Bossanyi Marc-André, Carpentier Valentin, Glouzon Jean-Pierre S, Ouangraoua Aïda, Anselmetti Yoann
CoBIUS lab, Department of Computer Science, University of Sherbrooke, 2500 Boulevard de l'Université, Sherbrooke, QC J1K 2R1, Canada.
NAR Genom Bioinform. 2020 Oct 27;2(4):lqaa086. doi: 10.1093/nargab/lqaa086. eCollection 2020 Dec.
Predicting RNA structure is crucial for understanding RNA's mechanism of action. Comparative approaches for the prediction of RNA structures can be classified into four main strategies. The three first-align-and-fold, align-then-fold and fold-then-align-exploit multiple sequence alignments to improve the accuracy of conserved RNA-structure prediction. Align-and-fold methods perform generally better, but are also typically slower than the other alignment-based methods. The fourth strategy-alignment-free-consists in predicting the conserved RNA structure without relying on sequence alignment. This strategy has the advantage of being the faster, while predicting accurate structures through the use of latent representations of the candidate structures for each sequence. This paper presents aliFreeFoldMulti, an extension of the aliFreeFold algorithm. This algorithm predicts a representative secondary structure of multiple RNA homologs by using a vector representation of their suboptimal structures. aliFreeFoldMulti improves on aliFreeFold by additionally computing the conserved structure for each sequence. aliFreeFoldMulti is assessed by comparing its prediction performance and time efficiency with a set of leading RNA-structure prediction methods. aliFreeFoldMulti has the lowest computing times and the highest maximum accuracy scores. It achieves comparable average structure prediction accuracy as other methods, except TurboFoldII which is the best in terms of average accuracy but with the highest computing times. We present aliFreeFoldMulti as an illustration of the potential of alignment-free approaches to provide fast and accurate RNA-structure prediction methods.
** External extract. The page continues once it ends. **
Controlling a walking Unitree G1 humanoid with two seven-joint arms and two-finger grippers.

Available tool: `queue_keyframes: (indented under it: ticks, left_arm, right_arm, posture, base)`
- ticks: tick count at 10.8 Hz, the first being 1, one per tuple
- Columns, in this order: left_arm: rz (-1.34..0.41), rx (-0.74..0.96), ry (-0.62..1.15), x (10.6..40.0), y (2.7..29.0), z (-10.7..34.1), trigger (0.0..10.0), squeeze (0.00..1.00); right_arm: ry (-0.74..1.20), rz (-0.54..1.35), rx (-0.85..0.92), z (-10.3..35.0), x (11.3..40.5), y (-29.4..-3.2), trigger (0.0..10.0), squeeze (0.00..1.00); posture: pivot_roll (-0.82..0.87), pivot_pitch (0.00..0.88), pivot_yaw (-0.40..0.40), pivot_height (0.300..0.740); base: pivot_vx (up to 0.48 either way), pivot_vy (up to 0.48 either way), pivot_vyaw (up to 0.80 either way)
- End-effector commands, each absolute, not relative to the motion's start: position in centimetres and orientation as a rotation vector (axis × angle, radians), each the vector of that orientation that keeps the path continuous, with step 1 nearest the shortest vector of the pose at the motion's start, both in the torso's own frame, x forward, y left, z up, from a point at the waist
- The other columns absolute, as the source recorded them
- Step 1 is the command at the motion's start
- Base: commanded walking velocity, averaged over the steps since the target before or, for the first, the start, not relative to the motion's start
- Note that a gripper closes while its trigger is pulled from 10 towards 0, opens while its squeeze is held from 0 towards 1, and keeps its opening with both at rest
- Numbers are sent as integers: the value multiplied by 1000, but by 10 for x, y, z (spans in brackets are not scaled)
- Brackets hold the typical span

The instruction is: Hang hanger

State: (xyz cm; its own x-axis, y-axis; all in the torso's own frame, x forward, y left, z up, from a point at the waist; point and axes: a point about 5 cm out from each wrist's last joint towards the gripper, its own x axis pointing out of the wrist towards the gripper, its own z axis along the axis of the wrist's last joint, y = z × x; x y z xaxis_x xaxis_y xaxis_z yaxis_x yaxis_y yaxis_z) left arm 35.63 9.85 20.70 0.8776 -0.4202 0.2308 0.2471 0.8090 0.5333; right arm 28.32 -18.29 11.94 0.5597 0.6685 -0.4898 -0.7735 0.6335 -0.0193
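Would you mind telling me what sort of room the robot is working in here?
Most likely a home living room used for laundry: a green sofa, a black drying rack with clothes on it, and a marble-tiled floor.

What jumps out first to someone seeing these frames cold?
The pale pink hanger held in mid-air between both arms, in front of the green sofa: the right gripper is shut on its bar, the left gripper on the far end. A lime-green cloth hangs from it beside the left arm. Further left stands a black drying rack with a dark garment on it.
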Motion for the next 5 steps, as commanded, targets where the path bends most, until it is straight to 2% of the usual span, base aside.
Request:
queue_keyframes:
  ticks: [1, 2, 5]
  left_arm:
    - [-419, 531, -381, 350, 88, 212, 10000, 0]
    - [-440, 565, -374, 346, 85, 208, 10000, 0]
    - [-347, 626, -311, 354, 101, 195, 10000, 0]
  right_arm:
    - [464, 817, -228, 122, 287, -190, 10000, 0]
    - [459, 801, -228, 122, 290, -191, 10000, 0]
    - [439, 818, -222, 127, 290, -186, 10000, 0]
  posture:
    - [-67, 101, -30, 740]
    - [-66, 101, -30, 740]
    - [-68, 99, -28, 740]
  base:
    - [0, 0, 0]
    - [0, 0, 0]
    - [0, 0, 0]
预测RNA结构对于理解RNA的作用机制至关重要。用于预测RNA结构的比较方法可分为四种主要策略。前三种——先比对再折叠、先比对后折叠和先折叠后比对——利用多序列比对来提高保守RNA结构预测的准确性。先比对再折叠的方法通常表现更好,但通常也比其他基于比对的方法更慢。第四种策略——无比对——在于不依赖序列比对来预测保守RNA结构。该策略的优点是速度更快,同时通过使用每个序列候选结构的潜在表示来预测准确的结构。本文介绍了aliFreeFoldMulti,它是aliFreeFold算法的扩展。该算法通过使用次优结构的向量表示来预测多个RNA同源物的代表性二级结构。aliFreeFoldMulti通过额外计算每个序列的保守结构对aliFreeFold进行了改进。通过将其预测性能和时间效率与一组领先的RNA结构预测方法进行比较来评估aliFreeFoldMulti。aliFreeFoldMulti具有最短的计算时间和最高的最大准确度得分。它实现了与其他方法相当的平均结构预测准确度,除了TurboFoldII,TurboFoldII在平均准确度方面是最好的,但计算时间最长。我们展示aliFreeFoldMulti以说明无比对方法在提供快速准确的RNA结构预测方法方面的潜力。